Nos níveis mais sutis da percepção, atingidos por meditação de percepção, vê-se toda a Mente e, portanto, todo o universo fenomênico, em contínuo movimento e mudança; cada objeto é percebido vindo do vazio para a percepção e desaparecendo em seguida, em instantes, no vazio (Paulo: ‘não somos donos nem de nossos pensamentos’). Isso mostra a impermanência de tudo; tudo se transforma, tudo é transitório, nada é imutável. Perceber isso pode ser a maior força que motiva os meditadores avançados para transcender todos os processos mentais e alcançar o estado imutável e incondicionado que é o nirvana, satori ou iluminação (foi pela percepção da impermanência de todas as coisas que o Buda fundou sua filosofia).

Nesse estado de pura percepção, não há mais identificação com a mudança, pois não há mais identificação com conteúdos mentais. Como o tempo é função da mudança, isso resulta na experiência de se haver transcendido o tempo, fato que é experimentado como eternidade, o agora sem fim, e o tempo é percebido como produto ilusório da identificação.

Silesius: ‘O tempo é nossa criação. Quando se pára o pensamento, também o tempo pára, morto’.

Os conteúdos e processos mentais vêm do condicionamento, como afirmam as psicologias ocidentais e orientais. A identificação com esses conteúdos gera a experiência de um ‘eu’ condicionado. Transcendida essa identificação, cessam os efeitos do condicionamento e com isso, cessa o ‘eu’ (que nada mais é que um feixe de memórias, os conteúdos da consciência com os quais nos identificamos). Pensamentos e emoções ainda passam pela mente, mas não há identificação com eles, e vivencia-se uma percepção de bem-aventurança porque, não havendo identificação com pensamentos e emoções dolorosos, não há mais experiência de sofrimento (pois, a causa do sofrimento é a identificação ou apego aos conteúdos mentais dolorosos).
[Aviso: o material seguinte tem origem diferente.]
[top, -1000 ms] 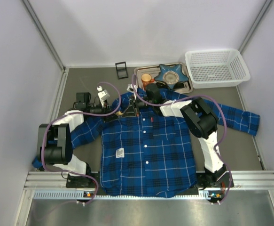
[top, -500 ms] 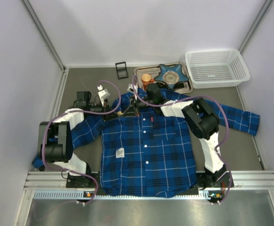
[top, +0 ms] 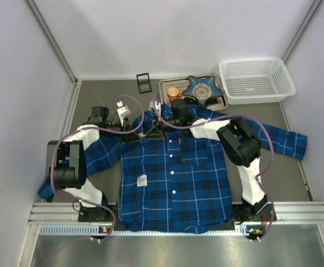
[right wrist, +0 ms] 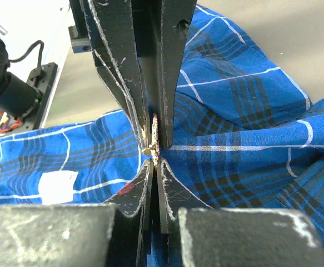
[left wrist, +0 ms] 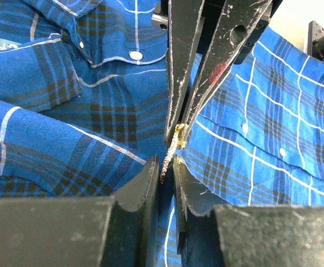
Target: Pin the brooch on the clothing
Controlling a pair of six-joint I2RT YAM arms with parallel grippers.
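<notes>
Looking at the plaid shirt spread front-up on the desk, collar at the far end, sleeves out to either side. Spotted both sets of jaws meeting tip to tip right at the collar, a bit left of the button line.

Found the brooch in the wrist views: a tiny pale gold thing, held edge-on just above the bunched-up fabric. No chance of picking it out from the top camera, way too small and tucked between the fingers.

Seeing the right jaws clamped fully shut on one end of the brooch. Seeing the left jaws pinched down on the other end, with only a sliver of gap for the metal. Can't tell whether touching the cloth or just hanging over it.

Also noticed a tray with a blue star dish just past the collar, plus a white basket beside that.
</notes>
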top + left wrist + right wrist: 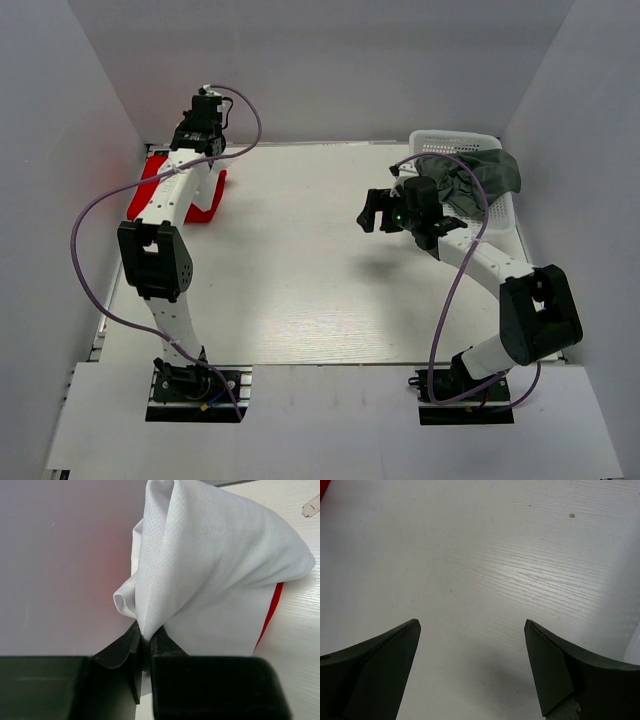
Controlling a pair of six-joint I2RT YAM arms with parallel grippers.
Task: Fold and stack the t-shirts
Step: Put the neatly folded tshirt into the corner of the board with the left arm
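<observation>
Three t-shirts are in view, and only one is being handled. The left gripper [145, 642] is closed tight on a bunched fold of the white t-shirt [215, 565], holding it up at the far left corner, close to the wall [60, 555]. The cloth is a fine dimpled knit. It fans out from the pinch in soft creases, with a small rolled tube of fabric just beside the fingers. A thin red edge shows under its right side, so it seems to hang over or touch the red t-shirt [205, 208], which lies flat at the far left of the table [300, 290]. The overhead view cannot pick the white cloth out from the pale surroundings. The dark grey-green t-shirt [495, 172] is heaped in the white lattice basket [455, 137] at the far right.

The right gripper [472, 625] hangs over the bare middle of the table with its fingers spread wide and nothing between them.

This looks like an early stage, with nothing visibly folded. A pinch on a bunch gives poor control, so the white shirt would do best carried to the open middle. There the free gripper could take a second edge, and the two could draw the cloth flat before any fold. Dragging the red shirt along is the risk.
</observation>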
Sem condicionamentos, fica-se livre das identificações com conteúdos inconscientes distorcedores e restritivos, e a consciência é capaz de uma percepção clara e precisa que, no budismo, se chama ‘espelho de cristal’, porque ele reflete fielmente a realidade. Sem identificação, o espelho e aquilo que ele reflete, o sujeito e o objeto, são percebidos como uma coisa só. A consciência, agora, é percebida como sendo aquilo que antes ela observava (Krishnamurti: o observador é a coisa observada), pois o observador ou ego, produto ilusório da identificação, deixa de ser vivenciado como real. O indivíduo se vê como consciência pura em unidade com tudo, idêntico a qualquer outro indivíduo. Vem daí a afirmação mística de que ‘todos somos um’, e não mais ocorrem pensamentos que possam ferir os ‘outros’. Amor e compaixão são expressões naturais desse estado.

Todos os relatos de experiências nesse estado deixam claro que elas só ocorrem em momentos em que se vai além do ego (o ego cessa com a perseverança nas tentativas de meditação). Como a comunicação entre diferentes estados de consciência é difícil, as descrições em geral são incompreensíveis na visão da psicologia ocidental. Assim, é fácil rejeitar essas experiências sem qualquer análise, considerando-as sem sentido ou patológicas, erro cometido por alguns dos mais notáveis profissionais de saúde mental do Ocidente.

Nesse estado, a pessoa se vê como pura percepção, incondicionada, eterna e, também, experimenta ser tudo o que existe. Nas profundezas da psique humana, cessadas as identificações limitadoras com os conteúdos mentais, a percepção não encontra limites à sua identidade e se percebe como aquilo que está além do espaço e do tempo, aquilo a que a humanidade deu o nome de Deus (‘eu e o Pai somos um’). Por isso, afirmou Bugental: ‘Para mim, Deus é uma palavra usada para indicar nossa subjetividade inefável, o potencial indescritível e inimaginável que está dentro de cada um de nós’.